Le centre de Montpellier n’a pas été percé par Haussmann. L’Écusson a gardé son plan médiéval : des ruelles d’un ou deux mètres de large, un tracé en boucles, des impasses, et une zone piétonne qui court de la place de la Comédie à la place Saint-Ravy. Concrètement, un véhicule d’intervention ne va pas plus loin que le boulevard qui ceinture le quartier ; le technicien finit à pied avec sa caisse, parfois cinq à huit minutes de marche. Quand nous annonçons un créneau sur l’Écusson, ces minutes-là sont comptées dedans, ce qui vaut mieux qu’un délai flatteur que personne ne tient.

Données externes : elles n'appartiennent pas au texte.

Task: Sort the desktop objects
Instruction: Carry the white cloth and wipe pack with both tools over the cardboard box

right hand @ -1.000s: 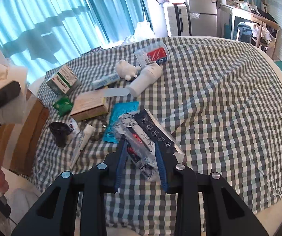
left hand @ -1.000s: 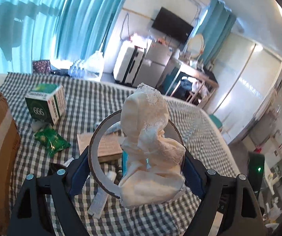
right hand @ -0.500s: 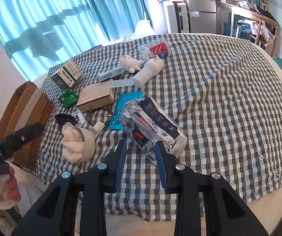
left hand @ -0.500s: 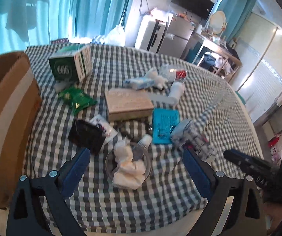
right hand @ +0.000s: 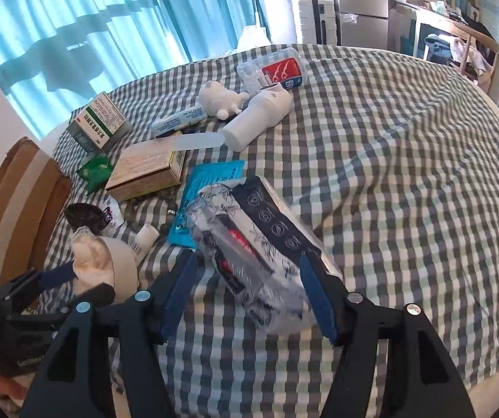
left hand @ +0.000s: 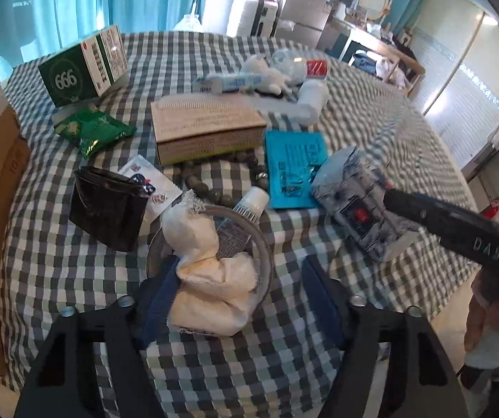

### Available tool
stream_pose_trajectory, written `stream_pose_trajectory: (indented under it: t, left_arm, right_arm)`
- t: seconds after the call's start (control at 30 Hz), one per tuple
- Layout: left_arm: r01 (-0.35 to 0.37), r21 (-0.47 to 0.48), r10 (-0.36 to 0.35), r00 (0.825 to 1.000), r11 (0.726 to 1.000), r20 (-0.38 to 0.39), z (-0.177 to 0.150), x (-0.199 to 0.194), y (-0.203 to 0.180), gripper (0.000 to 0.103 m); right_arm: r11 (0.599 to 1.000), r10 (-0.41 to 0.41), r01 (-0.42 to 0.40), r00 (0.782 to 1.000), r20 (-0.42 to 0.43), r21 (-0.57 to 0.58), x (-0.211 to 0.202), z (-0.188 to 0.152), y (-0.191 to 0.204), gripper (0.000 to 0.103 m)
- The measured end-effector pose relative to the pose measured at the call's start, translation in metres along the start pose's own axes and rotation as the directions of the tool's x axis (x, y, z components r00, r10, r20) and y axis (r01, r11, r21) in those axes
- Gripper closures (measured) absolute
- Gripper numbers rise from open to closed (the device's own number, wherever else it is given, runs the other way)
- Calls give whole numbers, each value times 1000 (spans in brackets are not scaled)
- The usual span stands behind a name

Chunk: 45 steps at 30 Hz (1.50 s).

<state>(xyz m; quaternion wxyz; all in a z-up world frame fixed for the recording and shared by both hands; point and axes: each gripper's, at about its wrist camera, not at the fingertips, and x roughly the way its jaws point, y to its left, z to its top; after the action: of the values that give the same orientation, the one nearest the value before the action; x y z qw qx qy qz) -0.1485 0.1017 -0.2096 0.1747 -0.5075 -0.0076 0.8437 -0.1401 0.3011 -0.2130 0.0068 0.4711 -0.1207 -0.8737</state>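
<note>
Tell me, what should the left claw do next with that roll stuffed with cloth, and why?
Probably finish closing the left claw on the tape roll. Its jaws have just been closing, with the roll and the cloth stuffed in it between them, but one pad stands clear of the rim. Lifting now would likely leave the roll behind.

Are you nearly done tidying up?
Not nearly. Nothing looks sorted: the green cardboard box and more lie scattered on the checked tablecloth. Left tongs, just closing, straddle the cloth-stuffed brown tape roll; right tongs, just opening, straddle the grey patterned plastic packet. Everything's left.
</note>
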Motion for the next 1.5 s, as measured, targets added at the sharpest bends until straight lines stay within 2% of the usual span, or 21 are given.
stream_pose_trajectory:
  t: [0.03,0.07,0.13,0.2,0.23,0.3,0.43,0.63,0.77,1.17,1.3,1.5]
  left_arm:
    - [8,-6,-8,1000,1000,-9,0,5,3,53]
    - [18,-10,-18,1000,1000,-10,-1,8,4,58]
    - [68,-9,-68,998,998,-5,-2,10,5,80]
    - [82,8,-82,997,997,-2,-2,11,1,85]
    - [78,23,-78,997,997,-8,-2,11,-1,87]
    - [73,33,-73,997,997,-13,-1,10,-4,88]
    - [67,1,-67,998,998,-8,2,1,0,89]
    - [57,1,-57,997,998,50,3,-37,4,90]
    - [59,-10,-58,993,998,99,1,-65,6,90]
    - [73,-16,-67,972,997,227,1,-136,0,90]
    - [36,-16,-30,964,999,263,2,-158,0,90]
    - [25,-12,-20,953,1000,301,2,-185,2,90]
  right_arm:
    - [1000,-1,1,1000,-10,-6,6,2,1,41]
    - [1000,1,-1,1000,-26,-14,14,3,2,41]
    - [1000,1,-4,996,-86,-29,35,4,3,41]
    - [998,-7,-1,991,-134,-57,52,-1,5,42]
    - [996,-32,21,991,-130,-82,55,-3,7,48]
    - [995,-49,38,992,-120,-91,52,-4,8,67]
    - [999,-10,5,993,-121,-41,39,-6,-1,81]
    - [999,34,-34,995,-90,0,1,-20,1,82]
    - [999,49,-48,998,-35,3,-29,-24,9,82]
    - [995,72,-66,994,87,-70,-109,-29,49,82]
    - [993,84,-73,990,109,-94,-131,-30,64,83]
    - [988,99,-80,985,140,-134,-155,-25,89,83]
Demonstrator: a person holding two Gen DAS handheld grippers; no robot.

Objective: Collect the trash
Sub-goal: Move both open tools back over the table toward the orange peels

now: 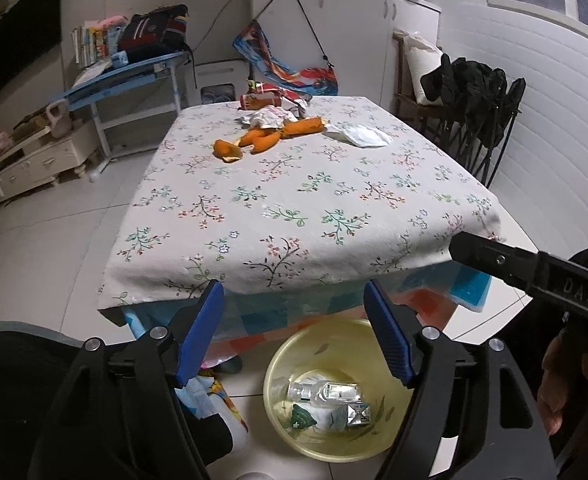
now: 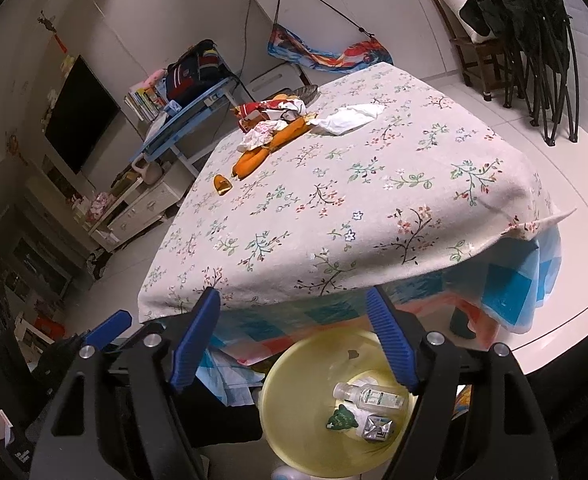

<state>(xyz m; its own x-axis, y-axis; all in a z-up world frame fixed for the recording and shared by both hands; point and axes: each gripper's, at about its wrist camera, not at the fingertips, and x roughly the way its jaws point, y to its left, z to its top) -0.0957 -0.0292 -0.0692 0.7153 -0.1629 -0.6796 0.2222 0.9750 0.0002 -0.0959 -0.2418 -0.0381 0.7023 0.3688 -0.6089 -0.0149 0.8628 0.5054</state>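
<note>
Both pairs of blue-padded fingers stand spread apart with nothing between them. The left gripper hangs over the near rim of a pale yellow bin that sits on the floor just in front of the surface; the right gripper hovers over the same bin from a little to the side, its fingers framing the rim. In the left view the right gripper's black finger pokes in from the right edge, with part of a hand behind it.

Down in the bin lie a clear plastic bottle on its side, a crumpled silver wrapper just beside it, a small green scrap and some white paper under them.

The rest of the trash is well apart, at the far end of the floral tablecloth: a small piece of orange peel lying alone nearest the grippers, longer orange peels behind it, a crumpled white wrapper touching those, a red and white package at the far edge, and a flattened white tissue off to the right.

Beyond the surface stand a blue desk piled with books and a dark backpack, a white cabinet, and a chair draped with black clothing.
</note>
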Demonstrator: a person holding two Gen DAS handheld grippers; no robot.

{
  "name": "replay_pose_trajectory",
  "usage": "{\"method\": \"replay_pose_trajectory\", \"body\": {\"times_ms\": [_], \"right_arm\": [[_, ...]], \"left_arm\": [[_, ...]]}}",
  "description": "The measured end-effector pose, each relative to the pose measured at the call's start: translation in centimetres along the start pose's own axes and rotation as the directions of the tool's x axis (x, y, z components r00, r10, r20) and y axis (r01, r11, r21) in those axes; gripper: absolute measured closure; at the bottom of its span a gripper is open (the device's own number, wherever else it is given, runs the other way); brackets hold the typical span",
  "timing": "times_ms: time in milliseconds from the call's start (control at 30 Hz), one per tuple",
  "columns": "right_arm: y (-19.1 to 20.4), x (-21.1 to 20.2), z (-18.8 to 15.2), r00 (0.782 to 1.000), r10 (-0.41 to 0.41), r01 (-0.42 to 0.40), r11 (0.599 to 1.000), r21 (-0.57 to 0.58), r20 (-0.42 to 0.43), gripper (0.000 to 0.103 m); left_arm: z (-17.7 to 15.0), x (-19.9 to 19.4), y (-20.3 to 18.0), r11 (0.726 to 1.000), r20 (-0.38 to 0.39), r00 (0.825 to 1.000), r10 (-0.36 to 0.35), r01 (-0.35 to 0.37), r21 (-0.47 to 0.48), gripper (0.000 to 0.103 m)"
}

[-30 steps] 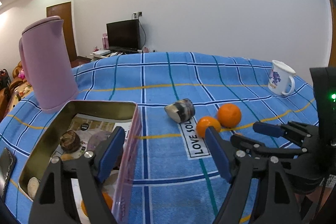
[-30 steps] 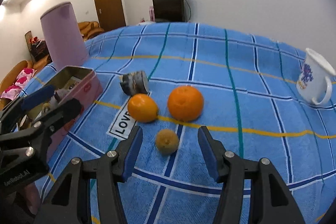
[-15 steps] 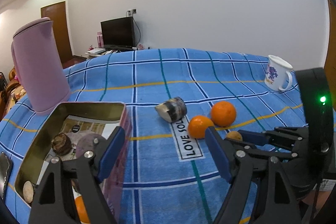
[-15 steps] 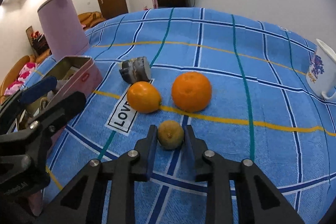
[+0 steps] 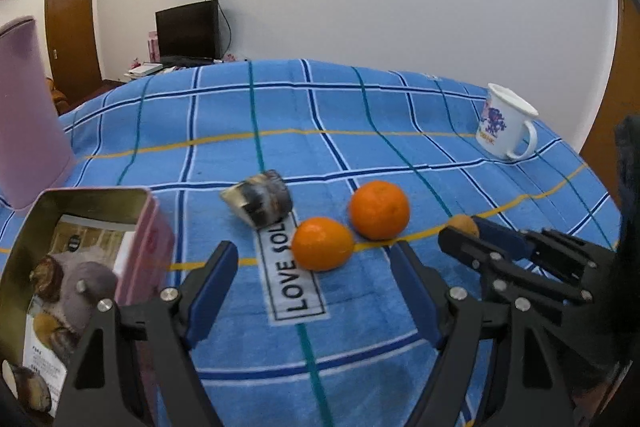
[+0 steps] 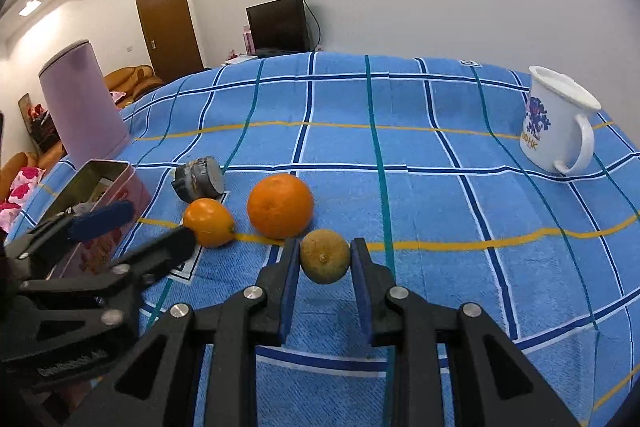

Ce même centre est un secteur patrimonial protégé, constellé d’hôtels particuliers des XVIIe et XVIIIe siècles — rue du Cannau, rue de l’Aiguillerie, rue Embouque-d’Or. Sur ces immeubles, la porte cochère, ses ferrures, ses clous et parfois sa serrure d’origine font partie de l’immeuble protégé : on ne pose pas un bloc-porte moderne en façade sans passer par l’architecte des Bâtiments de France. La bonne réponse y est presque toujours le renfort discret — serrure appliquée à l’intérieur, cylindre haute sécurité dans le canon existant — plutôt que le remplacement visible.
Le sous-sol joue aussi. Une grande partie de l’agglomération repose sur des argiles et des marnes sensibles au retrait-gonflement : elles se rétractent pendant les étés secs, gonflent quand les pluies reviennent, et le bâti suit. Les maisons de faubourg des Aubes, de Boutonnet ou de la Chamberte, souvent sans fondations profondes, encaissent ces mouvements par des fissures fines et des huisseries qui perdent l’équerre. Une porte qui frotte en fin d’été n’a donc pas forcément une serrure fatiguée : elle a un dormant qui a bougé de trois millimètres.
Enfin, Montpellier vit son air marin. La mer est à onze kilomètres, et le vent marin remonte régulièrement de Palavas et de Pérols vers Lattes, Port Marianne, Grammont et Odysseum, chargé de sel. Sur ces quartiers sud, les cylindres exposés — portails, portillons, boîtes aux lettres, portes de garage donnant sur l’extérieur — se grippent nettement plus vite que dans le nord de la ville. Un barillet qui devient dur en trois ans à Pérols peut en tenir dix à Aiguelongue, et cela change ce qu’on recommande d’installer.